> **GIVEN MATERIAL**:
● ● ● ● ● ● ●
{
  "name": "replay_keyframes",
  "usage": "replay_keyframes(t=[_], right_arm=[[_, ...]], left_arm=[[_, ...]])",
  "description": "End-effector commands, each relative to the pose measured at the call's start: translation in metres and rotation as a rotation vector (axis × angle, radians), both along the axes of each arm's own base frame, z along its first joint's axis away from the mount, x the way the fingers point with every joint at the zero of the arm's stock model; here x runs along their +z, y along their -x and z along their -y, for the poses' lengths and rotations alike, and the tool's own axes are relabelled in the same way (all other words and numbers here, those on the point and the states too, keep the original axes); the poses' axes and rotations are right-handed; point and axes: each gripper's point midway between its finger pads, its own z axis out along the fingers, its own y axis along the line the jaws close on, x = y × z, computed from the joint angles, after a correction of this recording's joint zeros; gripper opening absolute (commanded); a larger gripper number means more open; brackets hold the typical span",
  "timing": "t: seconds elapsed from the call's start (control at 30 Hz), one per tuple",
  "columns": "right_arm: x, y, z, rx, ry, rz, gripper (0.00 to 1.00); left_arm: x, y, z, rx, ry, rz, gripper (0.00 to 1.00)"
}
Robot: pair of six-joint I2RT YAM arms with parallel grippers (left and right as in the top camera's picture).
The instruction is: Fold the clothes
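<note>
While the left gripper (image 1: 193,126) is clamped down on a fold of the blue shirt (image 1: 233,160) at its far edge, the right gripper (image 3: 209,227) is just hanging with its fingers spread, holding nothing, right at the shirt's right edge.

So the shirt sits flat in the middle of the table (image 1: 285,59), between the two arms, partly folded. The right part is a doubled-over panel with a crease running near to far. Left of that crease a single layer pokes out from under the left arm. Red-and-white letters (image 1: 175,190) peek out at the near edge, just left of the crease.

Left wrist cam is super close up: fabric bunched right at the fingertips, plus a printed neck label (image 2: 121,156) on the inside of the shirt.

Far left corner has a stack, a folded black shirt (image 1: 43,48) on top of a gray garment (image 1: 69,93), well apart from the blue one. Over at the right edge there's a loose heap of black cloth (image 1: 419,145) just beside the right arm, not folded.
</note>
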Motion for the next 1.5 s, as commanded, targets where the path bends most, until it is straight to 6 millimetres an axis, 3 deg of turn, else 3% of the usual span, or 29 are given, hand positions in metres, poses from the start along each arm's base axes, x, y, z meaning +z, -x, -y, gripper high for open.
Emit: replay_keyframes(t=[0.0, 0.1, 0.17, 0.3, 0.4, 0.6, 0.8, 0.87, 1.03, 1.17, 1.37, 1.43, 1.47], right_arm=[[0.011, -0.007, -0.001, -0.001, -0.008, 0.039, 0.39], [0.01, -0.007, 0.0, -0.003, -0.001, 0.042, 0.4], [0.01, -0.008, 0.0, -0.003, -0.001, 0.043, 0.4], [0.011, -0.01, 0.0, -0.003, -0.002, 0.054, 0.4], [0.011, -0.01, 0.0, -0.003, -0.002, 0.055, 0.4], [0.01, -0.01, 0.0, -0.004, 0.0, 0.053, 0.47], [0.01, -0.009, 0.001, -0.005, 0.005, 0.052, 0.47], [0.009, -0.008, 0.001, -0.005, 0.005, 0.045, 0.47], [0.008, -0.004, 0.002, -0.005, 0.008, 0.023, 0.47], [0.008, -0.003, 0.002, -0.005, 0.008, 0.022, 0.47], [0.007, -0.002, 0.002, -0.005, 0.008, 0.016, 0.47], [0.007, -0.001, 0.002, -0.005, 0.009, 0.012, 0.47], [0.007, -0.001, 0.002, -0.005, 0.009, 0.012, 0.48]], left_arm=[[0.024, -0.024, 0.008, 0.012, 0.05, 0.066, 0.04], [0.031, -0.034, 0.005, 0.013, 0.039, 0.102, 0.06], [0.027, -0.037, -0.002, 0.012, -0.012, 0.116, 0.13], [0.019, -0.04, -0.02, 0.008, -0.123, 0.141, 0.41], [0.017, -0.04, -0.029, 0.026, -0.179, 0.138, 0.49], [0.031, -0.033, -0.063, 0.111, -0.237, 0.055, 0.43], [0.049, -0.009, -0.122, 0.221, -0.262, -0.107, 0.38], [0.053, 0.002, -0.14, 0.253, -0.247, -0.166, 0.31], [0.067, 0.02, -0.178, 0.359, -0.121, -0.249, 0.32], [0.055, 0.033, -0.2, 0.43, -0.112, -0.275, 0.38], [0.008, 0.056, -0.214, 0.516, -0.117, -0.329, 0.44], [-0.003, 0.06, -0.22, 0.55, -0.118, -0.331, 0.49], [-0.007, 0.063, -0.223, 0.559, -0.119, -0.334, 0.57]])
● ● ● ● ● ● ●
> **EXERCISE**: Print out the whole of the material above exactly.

> **EXERCISE OUTPUT**:
{
  "name": "replay_keyframes",
  "usage": "replay_keyframes(t=[_], right_arm=[[_, ...]], left_arm=[[_, ...]])",
  "description": "End-effector commands, each relative to the pose measured at the call's start: translation in metres and rotation as a rotation vector (axis × angle, radians), both along the axes of each arm's own base frame, z along its first joint's axis away from the mount, x the way the fingers point with every joint at the zero of the arm's stock model; here x runs along their +z, y along their -x and z along their -y, for the poses' lengths and rotations alike, and the tool's own axes are relabelled in the same way (all other words and numbers here, those on the point and the states too, keep the original axes); the poses' axes and rotations are right-handed; point and axes: each gripper's point midway between its finger pads, its own z axis out along the fingers, its own y axis along the line the jaws close on, x = y × z, computed from the joint angles, after a correction of this recording's joint zeros; gripper opening absolute (commanded); a larger gripper number means more open; brackets hold the typical span",
  "timing": "t: seconds elapsed from the call's start (control at 30 Hz), one per tuple",
  "columns": "right_arm: x, y, z, rx, ry, rz, gripper (0.00 to 1.00); left_arm: x, y, z, rx, ry, rz, gripper (0.00 to 1.00)"
}
Robot: pair of six-joint I2RT YAM arms with parallel grippers (left and right as in the top camera's picture).
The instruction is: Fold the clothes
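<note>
While the left gripper (image 1: 193,126) is clamped down on a fold of the blue shirt (image 1: 233,160) at its far edge, the right gripper (image 3: 209,227) is just hanging with its fingers spread, holding nothing, right at the shirt's right edge.

So the shirt sits flat in the middle of the table (image 1: 285,59), between the two arms, partly folded. The right part is a doubled-over panel with a crease running near to far. Left of that crease a single layer pokes out from under the left arm. Red-and-white letters (image 1: 175,190) peek out at the near edge, just left of the crease.

Left wrist cam is super close up: fabric bunched right at the fingertips, plus a printed neck label (image 2: 121,156) on the inside of the shirt.

Far left corner has a stack, a folded black shirt (image 1: 43,48) on top of a gray garment (image 1: 69,93), well apart from the blue one. Over at the right edge there's a loose heap of black cloth (image 1: 419,145) just beside the right arm, not folded.
</note>
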Motion for the next 1.5 s, as commanded, targets where the path bends most, until it is straight to 6 millimetres an axis, 3 deg of turn, else 3% of the usual span, or 29 are given, hand positions in metres, poses from the start along each arm's base axes, x, y, z meaning +z, -x, -y, gripper high for open.
Emit: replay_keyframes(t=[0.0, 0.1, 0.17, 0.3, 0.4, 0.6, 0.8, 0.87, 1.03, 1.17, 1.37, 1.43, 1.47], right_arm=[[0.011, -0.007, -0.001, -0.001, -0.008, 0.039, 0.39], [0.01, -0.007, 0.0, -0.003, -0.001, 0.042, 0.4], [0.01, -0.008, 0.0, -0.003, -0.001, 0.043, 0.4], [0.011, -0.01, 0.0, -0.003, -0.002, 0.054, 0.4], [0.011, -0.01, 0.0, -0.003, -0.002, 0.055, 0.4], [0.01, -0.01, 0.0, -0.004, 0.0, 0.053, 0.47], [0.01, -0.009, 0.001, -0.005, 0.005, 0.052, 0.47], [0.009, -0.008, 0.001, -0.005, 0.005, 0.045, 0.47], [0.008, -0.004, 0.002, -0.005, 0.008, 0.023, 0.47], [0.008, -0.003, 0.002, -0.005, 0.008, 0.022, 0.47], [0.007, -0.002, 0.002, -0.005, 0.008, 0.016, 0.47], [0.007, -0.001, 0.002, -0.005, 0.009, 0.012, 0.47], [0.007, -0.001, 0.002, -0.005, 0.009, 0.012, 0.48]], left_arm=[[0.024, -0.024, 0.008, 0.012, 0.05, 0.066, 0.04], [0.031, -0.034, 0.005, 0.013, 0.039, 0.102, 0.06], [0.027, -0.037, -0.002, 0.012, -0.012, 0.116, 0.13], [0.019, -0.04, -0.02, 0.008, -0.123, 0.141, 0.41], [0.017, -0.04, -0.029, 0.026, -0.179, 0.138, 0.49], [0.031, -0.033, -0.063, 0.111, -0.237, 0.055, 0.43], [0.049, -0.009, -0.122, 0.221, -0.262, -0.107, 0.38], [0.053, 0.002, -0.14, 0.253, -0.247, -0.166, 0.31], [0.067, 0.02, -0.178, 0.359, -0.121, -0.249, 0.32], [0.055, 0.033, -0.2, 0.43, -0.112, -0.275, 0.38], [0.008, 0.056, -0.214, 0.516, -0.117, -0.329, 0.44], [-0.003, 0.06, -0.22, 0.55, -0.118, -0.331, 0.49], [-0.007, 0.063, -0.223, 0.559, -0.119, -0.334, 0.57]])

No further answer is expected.